Romantic novels and dramatic literature all drive home the same point: A life full of emotional ups and downs, heartbreak and sacrifices is worth it as long as you win the guy in the end. The fearless, traveling woman doesn't subscribe to such a narrow way of thinking.
While we welcome romantic relationships, we aren't defined by our partners. We are happy with ourselves to the core, and we refuse to settle for anything less than a twin flame.
We'd rather fall in and out of love as the tide changes than settle for someone who demands that we stop exploring. Besides, if the universe sent me 15,000 other fearless, traveling women to connect with, why should I stress about not finding the "right one?"

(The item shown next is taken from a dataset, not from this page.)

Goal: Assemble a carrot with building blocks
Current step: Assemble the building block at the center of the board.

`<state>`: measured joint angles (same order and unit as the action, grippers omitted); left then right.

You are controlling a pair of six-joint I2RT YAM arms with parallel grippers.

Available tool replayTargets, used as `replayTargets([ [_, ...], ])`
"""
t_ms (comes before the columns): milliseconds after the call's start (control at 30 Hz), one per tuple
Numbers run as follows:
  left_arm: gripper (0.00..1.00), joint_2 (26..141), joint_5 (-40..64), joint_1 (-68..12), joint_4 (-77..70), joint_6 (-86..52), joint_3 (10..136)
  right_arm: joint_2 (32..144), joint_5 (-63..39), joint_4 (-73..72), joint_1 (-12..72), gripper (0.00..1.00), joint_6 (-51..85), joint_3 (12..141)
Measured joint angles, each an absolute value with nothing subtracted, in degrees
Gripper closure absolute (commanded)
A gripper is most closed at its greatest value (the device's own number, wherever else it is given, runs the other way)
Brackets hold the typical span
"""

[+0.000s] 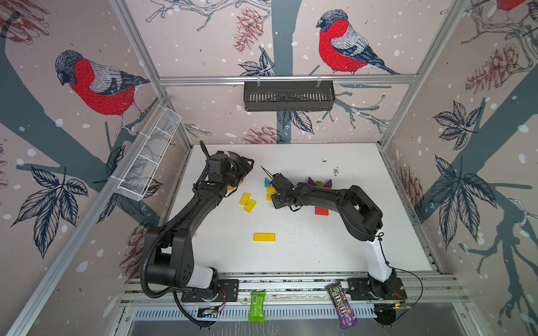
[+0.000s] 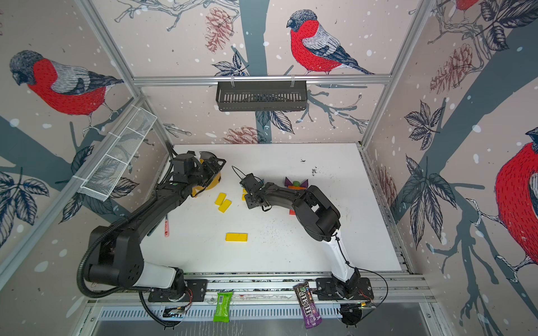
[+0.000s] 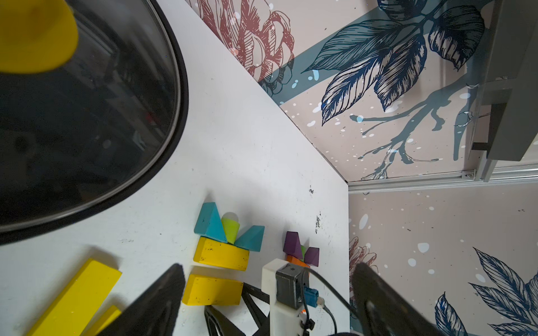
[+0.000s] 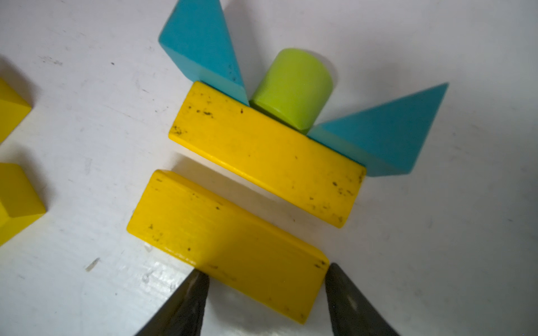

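Note:
In the right wrist view two teal triangles (image 4: 201, 43) and a lime-green block (image 4: 291, 87) rest against a yellow bar (image 4: 267, 151). A second yellow bar (image 4: 227, 241) lies just below it with a narrow gap between them. My right gripper (image 4: 265, 272) is shut on this second bar, one fingertip on each side of its near end. In both top views the gripper (image 1: 272, 195) hangs over these blocks. My left gripper (image 3: 269, 265) stands wide open and empty beside the pot; a top view shows it (image 1: 244, 168) at the back left. Three loose yellow bars (image 1: 245, 199) (image 1: 250, 205) (image 1: 264, 237) lie mid-table.
A yellow pot (image 2: 214, 181) with a dark lid (image 3: 87, 116) sits under the left arm. A purple, green, orange and red block figure (image 1: 319, 184) lies behind the right arm. A red pen (image 2: 166, 225) lies at left. Candy packets (image 1: 257, 307) (image 1: 341, 304) lie on the front rail.

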<state>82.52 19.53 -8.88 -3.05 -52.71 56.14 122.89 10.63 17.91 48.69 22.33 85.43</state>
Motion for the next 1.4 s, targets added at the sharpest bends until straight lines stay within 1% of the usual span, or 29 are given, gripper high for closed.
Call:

10. We love ourselves and our bodies. We are free.
We fearless, traveling women audaciously love ourselves just the way we are. We accept our flaws, and we learn to accept what is alive in others.
Every day on the road, I meet women who have freed themselves from the encumbering roles society has placed upon them. These women vibrate freedom, and they have a lust for life that Susie Homemaker only reads about in magazines.
We are all one another's soulmates, and we hail from every corner of the Earth. We book one-way tickets, skinny dip in the Baltic Sea, live in hippie communes and refuse to succumb to gender roles. We run through fields naked, uninhibited and untethered by the stifling opinions of others.
That is the dangerously fearless woman that travel creates.